The NYC Center for Youth Employment, located in the Big Apple, had to shift one of its most popular workforce learning programs on the fly when the city became an early pandemic hotspot. The center, which operates out of the mayor’s office, has created a Summer Youth Employment program that matches students with summer positions that complement their skills and interests.
The program, which had over 75,000 participants in 2019, is designed to help students explore potential careers and improve “executive skills” such as problem solving, teamwork, and communication, said David Fischer, the center’s executive director.
I think these are really new skill sets for a lot of people. You have to see what it looks like in practice. If we want to prepare our kids for this new age, we should be doing that.
So last summer, the center created an online version that included a career exploration component through an application called Hats and Ladders, project-based learning activities chosen by community partners and participating students, and a Workplace Challenge, in which small teams of participants worked together to solve “real world” problems presented by employer partners.
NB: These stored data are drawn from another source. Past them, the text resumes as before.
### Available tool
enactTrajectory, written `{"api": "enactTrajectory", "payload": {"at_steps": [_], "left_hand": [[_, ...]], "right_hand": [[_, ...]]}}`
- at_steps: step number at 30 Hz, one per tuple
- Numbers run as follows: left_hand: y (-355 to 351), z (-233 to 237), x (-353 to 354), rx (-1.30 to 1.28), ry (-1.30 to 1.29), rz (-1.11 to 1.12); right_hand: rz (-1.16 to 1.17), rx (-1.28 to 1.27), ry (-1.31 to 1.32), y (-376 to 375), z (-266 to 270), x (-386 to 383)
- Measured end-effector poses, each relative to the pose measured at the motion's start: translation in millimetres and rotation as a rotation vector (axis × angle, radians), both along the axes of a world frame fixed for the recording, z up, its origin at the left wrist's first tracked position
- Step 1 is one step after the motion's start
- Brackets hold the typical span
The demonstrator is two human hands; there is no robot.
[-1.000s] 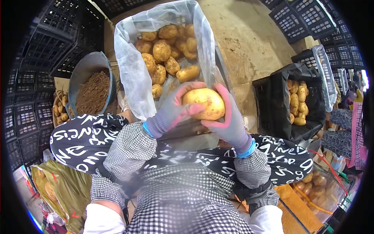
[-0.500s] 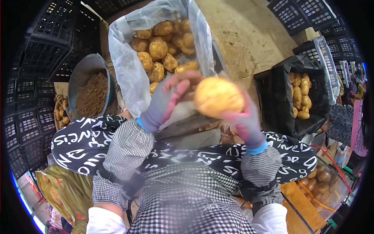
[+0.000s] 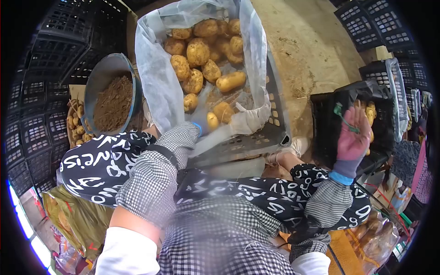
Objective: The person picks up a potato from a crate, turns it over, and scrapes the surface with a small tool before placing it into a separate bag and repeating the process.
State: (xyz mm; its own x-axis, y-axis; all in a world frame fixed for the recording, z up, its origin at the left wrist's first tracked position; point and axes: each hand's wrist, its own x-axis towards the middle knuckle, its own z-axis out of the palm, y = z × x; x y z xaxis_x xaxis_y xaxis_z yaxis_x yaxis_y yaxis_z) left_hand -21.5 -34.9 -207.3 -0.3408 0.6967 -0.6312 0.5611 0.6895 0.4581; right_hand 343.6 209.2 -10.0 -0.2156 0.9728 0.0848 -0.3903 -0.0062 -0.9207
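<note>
Reaching L side: left hand (image 3: pixel 205 125) sits inside the clear bag (image 3: pixel 156 87) that lines the grey crate (image 3: pixel 261 140) in front of the knees. Only the blue cuff + a bit of glove show. The rest is behind cloudy plastic, so can't tell if the fingers are curled or loose. Nearest thing is a small potato (image 3: pixel 212 120), just beside the cuff, low at the near end of the bag. Touching or not, can't tell. A rounder potato (image 3: pixel 224 111) lies next to it, and the potato pile (image 3: pixel 198 51) fills the far end.

R side: right hand (image 3: pixel 352 137) is raised, palm toward cam, fingers (image 3: pixel 355 117) spread and released, not gripping anything. It hangs in front of the black-lined crate (image 3: pixel 327 119) on the right. The crate potatoes (image 3: pixel 369 112) peek out past the fingertips. Hands are well apart.

Misc: grey bowl (image 3: pixel 98 73) w/ brown crumbly stuff is left of the bag, w/ a tray of small tubers (image 3: pixel 74 126) beside it. Stacked black crates (image 3: pixel 41 55) stand behind. Net sack (image 3: pixel 371 233) w/ potatoes is bottom right.
</note>
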Motion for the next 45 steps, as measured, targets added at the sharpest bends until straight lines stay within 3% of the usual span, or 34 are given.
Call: {"api": "enactTrajectory", "payload": {"at_steps": [1,4,6,7,8,10,11,14,16,18,21,24,27,30,36,38,39,42,44,45], "left_hand": [[5.5,14.8,0.6,0.020,0.024,0.006],[20.3,27.9,-7.7,-0.150,-0.018,-0.130],[26.9,29.4,-14.3,0.097,-0.086,-0.081],[33.1,44.3,-16.6,0.169,-0.127,-0.081],[39.6,60.0,-18.7,0.239,-0.170,-0.083],[59.1,150.5,-10.5,0.272,-0.271,-0.131],[61.0,167.1,-3.3,0.378,-0.313,-0.118],[56.8,219.4,26.7,0.631,-0.462,-0.056],[48.7,232.0,44.6,0.741,-0.611,0.003],[44.5,232.3,57.3,0.852,-0.730,0.017],[38.0,237.4,62.1,0.888,-0.468,-0.117],[32.2,228.4,62.7,0.786,-0.573,0.026],[27.4,228.7,63.4,0.729,-0.752,0.082],[23.6,228.9,62.2,0.701,-1.174,0.264],[23.0,225.7,46.9,0.649,-1.076,0.305],[22.9,230.9,50.6,0.706,-1.177,0.338],[22.6,232.9,52.7,0.735,-1.226,0.353],[21.3,224.3,55.1,0.844,-0.989,0.158],[20.5,221.0,53.5,0.802,-1.033,0.183],[20.6,219.0,52.2,0.779,-1.056,0.193]], "right_hand": [[0.061,-0.070,0.099,-10.9,8.4,-21.9],[-0.004,-0.221,0.013,-36.3,25.2,-71.7],[0.082,0.017,-0.342,-47.5,12.3,-71.2],[0.108,-0.029,-0.360,-53.3,15.2,-78.6],[0.134,-0.074,-0.379,-59.2,18.2,-86.0],[0.273,-0.167,-0.414,-78.7,20.4,-102.6],[0.341,-0.210,-0.432,-87.9,20.4,-108.2],[0.473,-0.218,-0.275,-114.0,7.5,-119.4],[0.692,-0.499,-0.128,-117.2,12.2,-119.5],[0.810,-0.725,0.093,-121.4,19.7,-122.9],[0.632,-0.437,-0.001,-123.7,37.4,-126.6],[0.504,-0.234,-0.179,-124.7,37.5,-128.3],[0.469,-0.167,-0.264,-129.4,40.8,-126.6],[0.470,-0.132,-0.226,-127.3,27.2,-121.1],[0.523,-0.196,-0.122,-124.8,30.6,-128.3],[0.548,-0.200,-0.148,-127.5,35.6,-130.3],[0.562,-0.141,-0.186,-129.1,33.9,-131.5],[0.581,0.012,-0.334,-131.3,29.6,-134.5],[0.562,0.085,-0.486,-131.8,32.2,-135.0],[0.566,0.030,-0.432,-132.5,31.2,-134.4]]}}
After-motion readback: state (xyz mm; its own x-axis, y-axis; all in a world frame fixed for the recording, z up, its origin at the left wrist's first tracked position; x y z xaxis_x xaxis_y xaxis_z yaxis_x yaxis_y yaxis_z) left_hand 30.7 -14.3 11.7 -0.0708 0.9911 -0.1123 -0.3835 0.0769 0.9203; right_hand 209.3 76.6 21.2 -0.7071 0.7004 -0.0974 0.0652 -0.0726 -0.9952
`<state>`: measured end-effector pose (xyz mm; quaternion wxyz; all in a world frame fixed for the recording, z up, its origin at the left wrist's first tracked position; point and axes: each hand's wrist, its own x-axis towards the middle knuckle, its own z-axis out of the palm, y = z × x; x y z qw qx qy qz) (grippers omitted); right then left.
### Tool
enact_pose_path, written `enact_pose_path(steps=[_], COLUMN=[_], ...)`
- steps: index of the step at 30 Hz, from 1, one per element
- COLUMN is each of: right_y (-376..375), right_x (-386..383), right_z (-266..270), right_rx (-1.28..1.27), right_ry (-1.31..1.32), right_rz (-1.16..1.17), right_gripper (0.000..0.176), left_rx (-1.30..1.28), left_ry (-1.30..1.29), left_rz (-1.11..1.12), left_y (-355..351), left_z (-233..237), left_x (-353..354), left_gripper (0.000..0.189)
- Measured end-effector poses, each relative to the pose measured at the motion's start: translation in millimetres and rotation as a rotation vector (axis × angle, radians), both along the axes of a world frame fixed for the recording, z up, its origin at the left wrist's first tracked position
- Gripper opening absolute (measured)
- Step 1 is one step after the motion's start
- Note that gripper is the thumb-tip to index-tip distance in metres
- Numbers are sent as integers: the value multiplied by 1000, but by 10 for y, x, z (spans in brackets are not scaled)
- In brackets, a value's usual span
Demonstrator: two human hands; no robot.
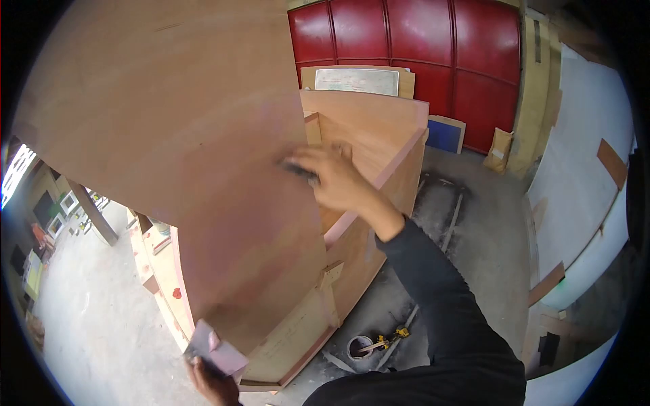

Only 35,198 young people were able to participate, fewer than half the previous year’s total. But the city put a premium on targeting students with the greatest economic need, including kids living in homeless shelters or foster care.
Using online learning to prepare students for jobs
The Long Beach Unified School District in Southern California is also working to make sure its students are using online learning to prepare for the workforce.
In the past, the district taught appropriate online behavior as part of learning digital citizenship. But now those are just the rules of the classroom road, said Nader Twal, a program administrator in the district. Kids have to consider things like: When does your camera go on? When does your camera go off? What does it look like when you go into the breakout room? How do you write an email that you are sending to your teacher?
“Their daily operations are some of the best experiences that they are going to get to approximate a workplace,” Twal said.
The district has also continued to offer other connections to the world of work, including organizing students into different career pathways based on their interests, such as engineering or health science. It has invited guest speakers from different companies and occupations to chat with students, and had students go through mock job interviews and participate in online career fairs. All of those activities usually took place in person before the pandemic, but the business community has been able to lend a hand during virtual learning.
To ensure every student has access to those experiences—and to school itself—the district has handed out Wi-Fi hotspots and devices to those who need them.
But even though the district is doing its best to reach all students, Long Beach realizes that some of them face significant challenges, including having responsibilities at home that might get in the way of their schooling and their ability to develop virtual working skills.
“Obviously, students are being left behind” compared with where they would be with in-person learning, said Cynthia Bater, the district’s program administrator for linked learning. “All students are suffering from this pandemic.”
Still, those who study the workforce expect that teleworking skills will be in high demand going forward. In fact, after the pandemic, 20 percent to 25 percent of employees will likely be able to work from home at least three days a week, according to a report released Feb. 18 by the McKinsey Global Institute.
That has some educators wondering if remote working needs to be baked into the curriculum, even after the pandemic ends.
For instance, Frank Jesse, the superintendent of the Chambers school district in north central Nebraska, wonders if high school students should be required to take at least two online courses before graduating.
“I think these are really new skill sets for a lot of people,” Jesse said. “You have to see what it looks like in practice. If we want to prepare our kids for this new age, we should be doing that.”